Ich beende meine Reise im Projekt „Windows of Knowledge“, einem Projekt der Caritas, das community-Arbeit in den Roma-Vierteln betreibt. Mit einem Jahresbudget von 600.000 Euro werden auf unterschiedliche Weise bis zu 100.000 Menschen erreicht. Von Impfprogrammen, über Mütterberatung bis zur Schulvorbereitung und -begleitung werden hier Minderheitenangehörige in ihren Fähigkeiten gestärkt. Obwohl gerade Sommerferien sind und große Hitze herrscht, sitzen drei Gruppen von Kindern und Jugendlichen an langen Tischen. Die einen lernen geometrische Formen, die anderen Methoden der Selbsthilfe und Selbstorganisation in Quartieren. Der Leiter des Projektes ist ein Anthropologe, der nach zwölf Jahren Studium und Arbeit zurückgekehrt ist, um seiner community zu helfen.

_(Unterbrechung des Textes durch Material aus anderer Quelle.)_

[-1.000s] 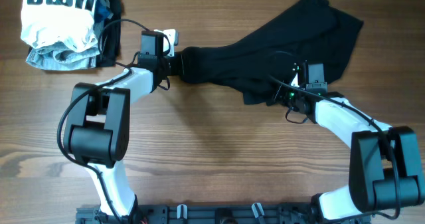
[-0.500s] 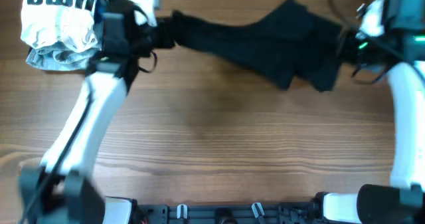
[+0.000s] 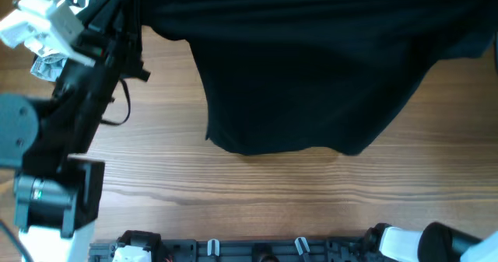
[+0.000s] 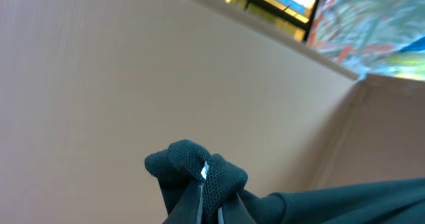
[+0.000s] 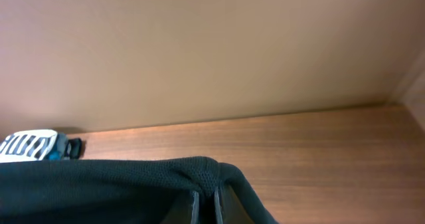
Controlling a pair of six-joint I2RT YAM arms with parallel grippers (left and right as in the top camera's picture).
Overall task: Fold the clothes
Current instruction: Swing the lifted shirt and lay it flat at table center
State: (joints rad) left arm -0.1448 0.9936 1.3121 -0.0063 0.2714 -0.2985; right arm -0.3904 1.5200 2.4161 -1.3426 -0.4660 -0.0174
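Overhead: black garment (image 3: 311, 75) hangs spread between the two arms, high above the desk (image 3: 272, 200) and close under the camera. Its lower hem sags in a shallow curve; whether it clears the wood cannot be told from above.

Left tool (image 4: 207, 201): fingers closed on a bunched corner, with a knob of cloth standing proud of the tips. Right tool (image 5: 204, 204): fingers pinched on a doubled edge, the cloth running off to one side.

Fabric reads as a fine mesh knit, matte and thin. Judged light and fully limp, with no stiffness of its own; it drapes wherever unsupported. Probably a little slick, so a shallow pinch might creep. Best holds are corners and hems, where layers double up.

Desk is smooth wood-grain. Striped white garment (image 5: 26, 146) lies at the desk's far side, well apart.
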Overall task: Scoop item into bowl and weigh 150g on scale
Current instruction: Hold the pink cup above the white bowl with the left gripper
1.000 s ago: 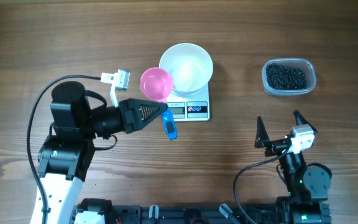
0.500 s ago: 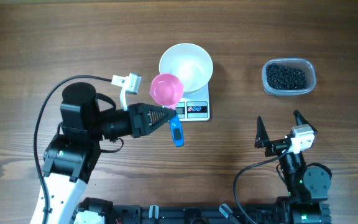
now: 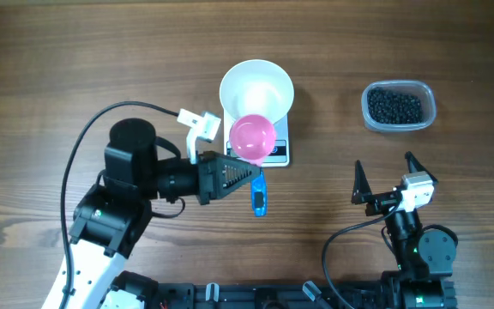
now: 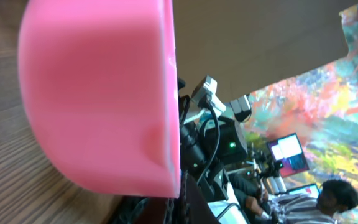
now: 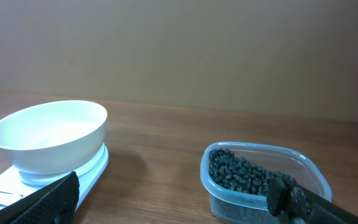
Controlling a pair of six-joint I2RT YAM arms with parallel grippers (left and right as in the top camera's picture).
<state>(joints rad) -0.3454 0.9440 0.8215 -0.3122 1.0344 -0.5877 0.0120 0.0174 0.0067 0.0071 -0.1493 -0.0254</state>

Die Kinder sind hellwach, durchaus selbstbewusst. Sie diskutieren mit dem Gast aus Deutschland, dass wir sie doch kommen lassen sollen, wo es doch bei uns so einen Mangel an Arbeitskräften gebe. Aber sie verstehen auch, dass es gut ist, wenn sie als gut ausgebildete Kräfte in ihrem Land bleiben. Das allerdings wird nur gehen, wenn die Länder des Westbalkan aus der ökonomischen Depression herauskommen und die Eliten endlich zur good governance übergehen.

 

Nachtrag: In Deutschland ist die Frage der Westbalkanflüchtlinge derzeit unzulässig reduziert auf die Frage der sicheren Herkunftsländer. Das trifft nicht den Kern. Wichtig ist folgender Dreischritt:

  1. Aufklärung darüber, wie die reellen Chancen auf eine Bleiberecht sind, sodass nicht die Existenz vor Ort aufgegeben wird und eines Tages die Rückkehr ins Nichts erfolgen muss. Dazu gehört eine sehr schnelle Bearbeitung der Anträge unter Beachtung des individuellen Rechtes auf ein solides Verfahren.
  2. Eröffnung von (natürlich begrenzten aber dennoch) fairen Arbeitsmarktzugängen als legale Migrationsmöglichkeit.
  3. Starkes Engagement in der politischen Konsolidierung der Länder des Westbalkan und engagierte Projekte für die Minderheiten.